Kepada diri sendiri KH. Arwani Amin menerapkan disiplin sangat ketat. Dalam melaksanakan sholat wajib beliau selalu tepat waktu dan berjama’ah dalam kondisi apapun, bahkan ketika fisik beliau sudah lemah, beliau tetap memaksakan berjalan sendiri mengambil wudhu ketika mendengar Adzan sehingga tak jarang beliau terpeleset dan jatuh. Ketika belajar Qira’at Sab’ah kepada KH. Munawwir di Krapyak, beliau selalu hadir lebih awal yakni jam 12 malam, padahal pelajaran dimulai pukul 02.00 sampai menjelang Subuh. Beliau memanfaatkan waktu menunggu tersebut untuk sholat dan dzikir.

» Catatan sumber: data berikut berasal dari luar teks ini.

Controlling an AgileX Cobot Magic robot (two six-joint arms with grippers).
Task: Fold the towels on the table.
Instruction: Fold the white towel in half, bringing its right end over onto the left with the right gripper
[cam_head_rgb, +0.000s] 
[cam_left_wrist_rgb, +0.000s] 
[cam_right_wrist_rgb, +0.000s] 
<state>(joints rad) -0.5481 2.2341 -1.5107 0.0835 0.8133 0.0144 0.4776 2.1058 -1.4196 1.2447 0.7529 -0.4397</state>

Kepatuhan beliau kepada guru-gurunya tidak diragukan lagi. Ketika beliau masih mondok di berbagai pesantren, banyak kyainya yang terpikat karena kecerdasan, ketaatan, kesopanan beliau. Sehingga seringkali beliau diminta kyainya membantu mengajar santri-santri lain. Bahkan saat masih nyantri di Pesantren Tebuireng Jombang lalu di Krapyak Yogyakarta, beliau diminta oleh KH. Hasyim Asy’ari dan KH. Munawir menjadi menantu, namun dengan sangat menyesal tawaran ini tidak terwujud karena wasiat dari kakek KH. Muhammad Arwani Amin (KH. Imam Haramain) supaya beliau menikah dengan orang Kudus saja.

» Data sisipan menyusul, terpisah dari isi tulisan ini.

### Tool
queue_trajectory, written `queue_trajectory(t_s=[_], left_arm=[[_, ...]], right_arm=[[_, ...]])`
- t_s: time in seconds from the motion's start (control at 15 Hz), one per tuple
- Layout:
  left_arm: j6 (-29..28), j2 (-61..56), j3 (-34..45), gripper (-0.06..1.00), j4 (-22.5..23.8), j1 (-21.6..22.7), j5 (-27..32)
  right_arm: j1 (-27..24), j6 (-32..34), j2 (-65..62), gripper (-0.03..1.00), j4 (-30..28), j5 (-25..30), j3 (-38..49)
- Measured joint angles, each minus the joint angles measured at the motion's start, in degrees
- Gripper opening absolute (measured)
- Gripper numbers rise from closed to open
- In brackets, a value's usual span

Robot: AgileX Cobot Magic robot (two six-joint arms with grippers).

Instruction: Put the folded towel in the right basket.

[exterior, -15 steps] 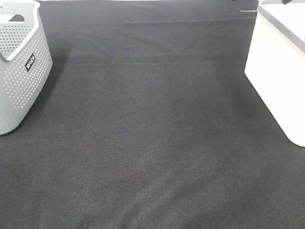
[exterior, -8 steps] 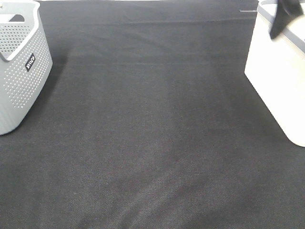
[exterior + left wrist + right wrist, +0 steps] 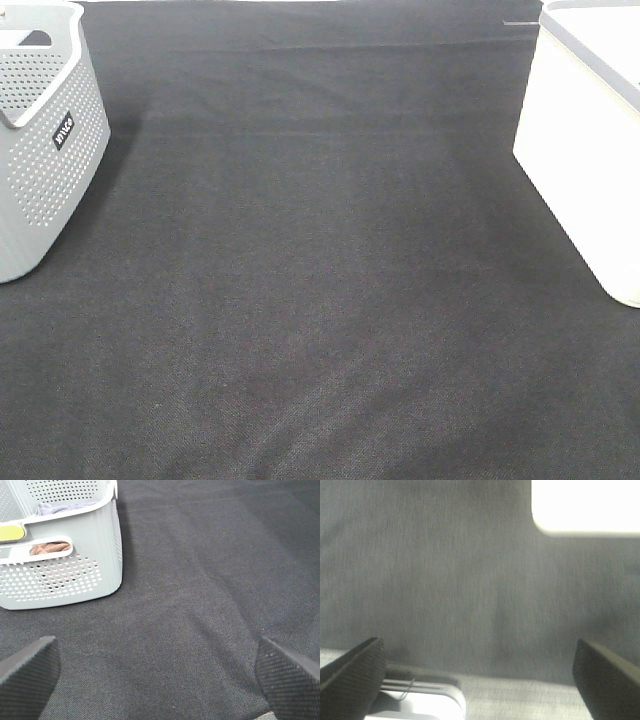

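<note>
No folded towel shows on the black cloth table in any view. The right basket is white with a grey rim and stands at the right edge; its inside is hidden. Its corner shows in the right wrist view. Neither gripper appears in the exterior view. In the left wrist view my left gripper is open and empty above the cloth, near the grey basket. In the blurred right wrist view my right gripper is open and empty above the cloth.
A grey perforated basket stands at the left edge. In the left wrist view it holds a brownish cloth and a bluish cloth. A white object lies near the right gripper's finger.
Half a second ago a dark arm shape hung over the right basket's rim at the top right. It has now left the exterior view. The baskets have not moved.
</note>
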Motion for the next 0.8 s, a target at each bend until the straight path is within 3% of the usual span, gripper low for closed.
queue_trajectory(t_s=[0.33,0.6,0.8], left_arm=[[0.0,0.0,0.0,0.99,0.0,0.0,0.0],[0.0,0.0,0.0,0.99,0.0,0.0,0.0],[0.0,0.0,0.0,0.99,0.2,0.0,0.0]], right_arm=[[0.0,-2.5,-25.7,0.98,0.0,1.5,9.2],[0.0,-3.5,-37.9,0.98,0.0,1.7,12.3],[0.0,-8.1,-39.0,0.98,1.7,2.1,12.3]])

Kepatuhan beliau pernah diuji ketika nyantri kepada KH. Muhammad Mansur Popongan. Pada suatu kesempatan beliau dan seorang temannya bernama Umar Surur dipanggil menghadap KH. Muhammad Mansur, lalu keduanya menghadap dengan pakaian yang bersih dan rapi. Namun setelah menghadap sang kiai, ternyata keduanya diperintahkan untuk membersihkan dan menguras WC. tanpa berpikir panjang KH. Muhammad Arwani Amin langsung melaksanakan perintah tersebut dengan masih berpakaian sebagaimana saat menghadap tadi, sedangkan temannya berganti pakaian dahulu baru kemudian melaksanakan perintah tersebut.

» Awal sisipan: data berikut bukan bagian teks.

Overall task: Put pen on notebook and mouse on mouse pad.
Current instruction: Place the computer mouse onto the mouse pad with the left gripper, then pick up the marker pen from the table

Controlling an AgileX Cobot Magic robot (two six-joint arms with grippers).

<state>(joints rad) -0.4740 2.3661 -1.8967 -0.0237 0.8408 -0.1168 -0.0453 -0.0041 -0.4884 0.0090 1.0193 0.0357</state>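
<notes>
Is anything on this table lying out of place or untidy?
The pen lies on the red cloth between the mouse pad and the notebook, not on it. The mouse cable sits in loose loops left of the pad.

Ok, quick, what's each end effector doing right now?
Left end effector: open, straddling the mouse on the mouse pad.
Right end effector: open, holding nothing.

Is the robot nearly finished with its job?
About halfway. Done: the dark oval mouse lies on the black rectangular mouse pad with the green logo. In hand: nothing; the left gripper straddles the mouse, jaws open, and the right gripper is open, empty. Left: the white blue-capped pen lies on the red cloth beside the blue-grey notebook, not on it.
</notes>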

Pada saat nyantri di Popongan, KH. Muhammad Arwani Amin diwajibkan membaca Al-Qur’an sebanyak tiga juz setiap hari oleh guru beliau, KH. Muhammad Mansur. Bahkan bagi orang yang hafal Al-Qur’an kewajiban ini bukanlah sesuatu yang mudah untuk dijalankan. Namun selama 10 tahun nyantri disana beliau senantiasa menaati perintah gururnya tersebut. Demikian patuh dan hormatnya KH. Muhammad Arwani Amin kepada guru dan kiainya, hingga beliau selalu menjalankan apa yang diperintahkan oleh gurunya.
Beberapa tahun terakhir dalam hidup beliau sangat sedikit makan karena disibukkan dengan mendekatkan diri kepada Allah SWT. Sampai kemudian beliau dipanggil oleh-Nya. Yang khas dari beliau dan sampai sekarang masih bertahan di PTYQ adalah bila mengaji Al-Qur’an di depan beliau baik bin-nadhar maupun bil-gaib tidak boleh tergesa-gesa, harus tartil dan jelas suaranya. Inilah salah satu contoh kehati-hatian beliau dalam memperlakukan Al-Qur’an yang sangat terasa di PTYQ sepeninggal beliau.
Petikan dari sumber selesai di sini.